Potting On
- Genre: Sitcom
- Running time: 30 minutes
- Country of origin: United Kingdom
- Language: English
- Home station: BBC Radio 4
- Starring: Pam Ayres Geoffrey Whitehead
- Written by: Chris Thompson Peter Reynolds Pam Ayres (extra material)
- Produced by: Clare Jones
- Original release: 27 February – 2 April 2008
- No. of series: 1
- No. of episodes: 6
- Opening theme: "Young at Heart"
- Website: At BBC Radio 4

= Potting On =

Potting On is a radio situation comedy broadcast on BBC Radio 4. It stars poet and author Pam Ayres and veteran actor Geoffrey Whitehead as an aging couple running a garden centre with the help of various oddball employees. The supporting cast includes Trevor Bannister, Alex Tregear, and Karl Theobald. The show is written by Chris Thompson and Peter Reynolds.

==Plot==
Pam (Pam Ayres) and Gordon (Geoffrey Whitehead) are a long-married couple who run a small garden centre. Gordon is a creature of habit while Pam longs to break out of her humdrum routine. The humour revolves around her efforts to persuade him to try something new, or at least stop holding her back. For instance, for their annual holiday, Gordon is content to return to their caravan which has been parked for years in Swanage, while she tries to organize a trip to some exotic location overseas, or at least somewhere other than Swanage.

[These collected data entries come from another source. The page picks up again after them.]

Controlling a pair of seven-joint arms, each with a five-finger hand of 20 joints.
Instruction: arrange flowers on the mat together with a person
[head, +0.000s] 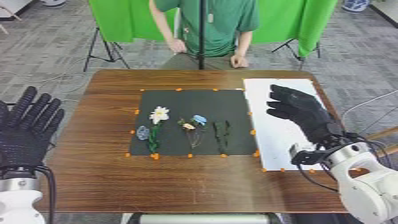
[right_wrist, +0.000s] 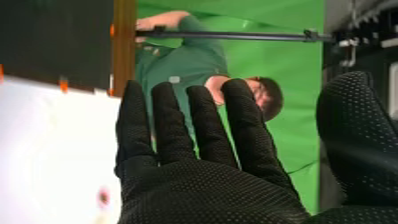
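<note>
Brown counter (head: 200, 192) beneath, the right hand (head: 300, 107) hovers empty, fingers straight; at its eight o'clock (nearer it than the left hand (head: 25, 132)) the green sprig (head: 222, 137) lies on the dark mat (head: 200, 97), lengthwise twelve-to-six.

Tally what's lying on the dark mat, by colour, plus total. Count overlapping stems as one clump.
White flower: 1
Cream flower: 1
Light blue flower: 1
Grey-blue oval piece: 1
Green leafy clump, no bloom visible: 1
Total on the dark mat: 5
</note>
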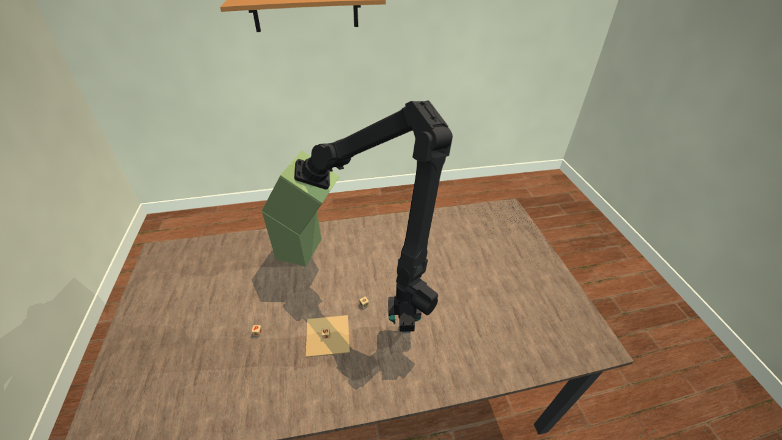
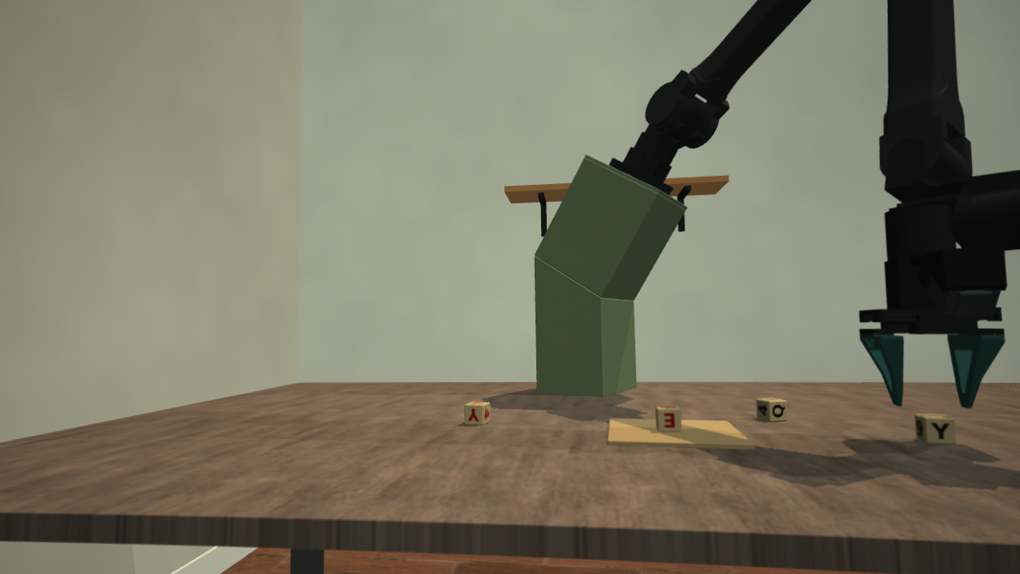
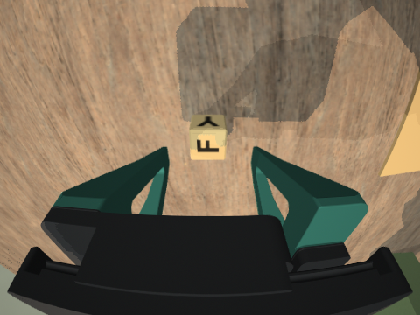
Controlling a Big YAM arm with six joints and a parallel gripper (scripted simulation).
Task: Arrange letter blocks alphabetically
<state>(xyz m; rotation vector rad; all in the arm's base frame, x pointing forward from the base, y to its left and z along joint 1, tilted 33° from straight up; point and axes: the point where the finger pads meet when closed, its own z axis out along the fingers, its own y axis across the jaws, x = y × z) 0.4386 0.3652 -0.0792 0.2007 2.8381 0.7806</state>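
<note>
We hold gripper (image 1: 405, 319) (image 2: 931, 406) (image 3: 210, 154) a bit over half open, nothing between fingers, tips above table (image 1: 492, 328) (image 2: 356, 457) (image 3: 87, 87). Just below tips, we see F-topped block (image 2: 935, 429) (image 3: 207, 142), off mat. Next, block with Q on side (image 1: 364, 302) (image 2: 771, 410), near mat (image 1: 314, 322) (image 2: 627, 437) (image 3: 407, 149); top mark too small to tell. On flat mat, S-topped block (image 1: 325, 333) (image 2: 668, 418). Farthest from our gripper, P-topped block (image 1: 255, 330) (image 2: 476, 413), well off mat.
</note>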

Other employees also appear including teenager Carol, the cashier, who is a modern girl and has an array of boyfriends, naïve deputy manager Dave who has an attraction to Carol, and bizarre elderly gardener Roy who occasionally has a good idea.

==Format==
Geoffrey Whitehead's role is to set up situations into which Pam Ayres delivers punchlines in her distinctive brogue. For example, in an episode where Gordon becomes obsessed by an Indiana Jones-style computer game and stays up till the early hours of the morning, there is the following exchange:

Gordon: I'm trying to find the hidden treasures of Nefertiti!
Pam: Well come to bed then, I'll make sure you get yer 'ands on 'em!

The same actors portray Pam and Gordon in sketches on the comedy and poetry show Ayres on the Air.

==Cast==
- Pam Grant - Pam Ayres
- Gordon Grant - Geoffrey Whitehead
- Carol - Alex Tregear
- Dave - Karl Theobald
- Roy - Trevor Bannister

==Episodes==

| No. | Title | Original release date |
| 1 | "Stones" | 27 February 2008 |
Pam is disappointed at the lack of excitement in her life as husband Gordon prefers rigid order. She decides on attending a music concert which puts her at odds with Gordon's quest to join the bowls club board.
| 2 | "Taking a Break" | 5 March 2008 |
A stock take at the garden centre is ongoing as Carol suggests they take a holiday abroad, and leave the running of the business to her, Dave and Roy. However, Gordon prefers the regular jaunt to Swanage in a caravan.
| 3 | "Curse of the Pharaoh" | 12 March 2008 |
Gordon has taken to spending his time playing a computer game in lieu of the garden centre accounts which he has handed off to Dave. Pam is also feeling unwanted and takes the opportunity to get a dog named Marmite.
| 4 | "Wedding" | 19 March 2008 |
Gordon decides on buying things from notoriously dodgy wholesalers, Waynes. Due to attend a wedding with Pam, he also uses them for the purchase of a wedding gift, however the order delivery fails to go as planned.
| 5 | "Flab" | 26 March 2008 |
Pam believes her husbands laziness is causing him to put on weight, and challenges Gordon to a weight-loss contest. However, Gordon decides he can win the contest without changing his habits, leading to Pam having suspicions.
| 6 | "Something for Me" | 2 April 2008 |
Pam wins five thousand pounds on the Premium Bonds, which leads to arguments with Gordon about how the money should be spent. A sports car is the object of her desires, but the love of her husband eventually comes first.

==Broadcast history==
The show was broadcast originally on BBC Radio 4, with repeat broadcasts airing on BBC Radio 7 and BBC Radio 4 Extra.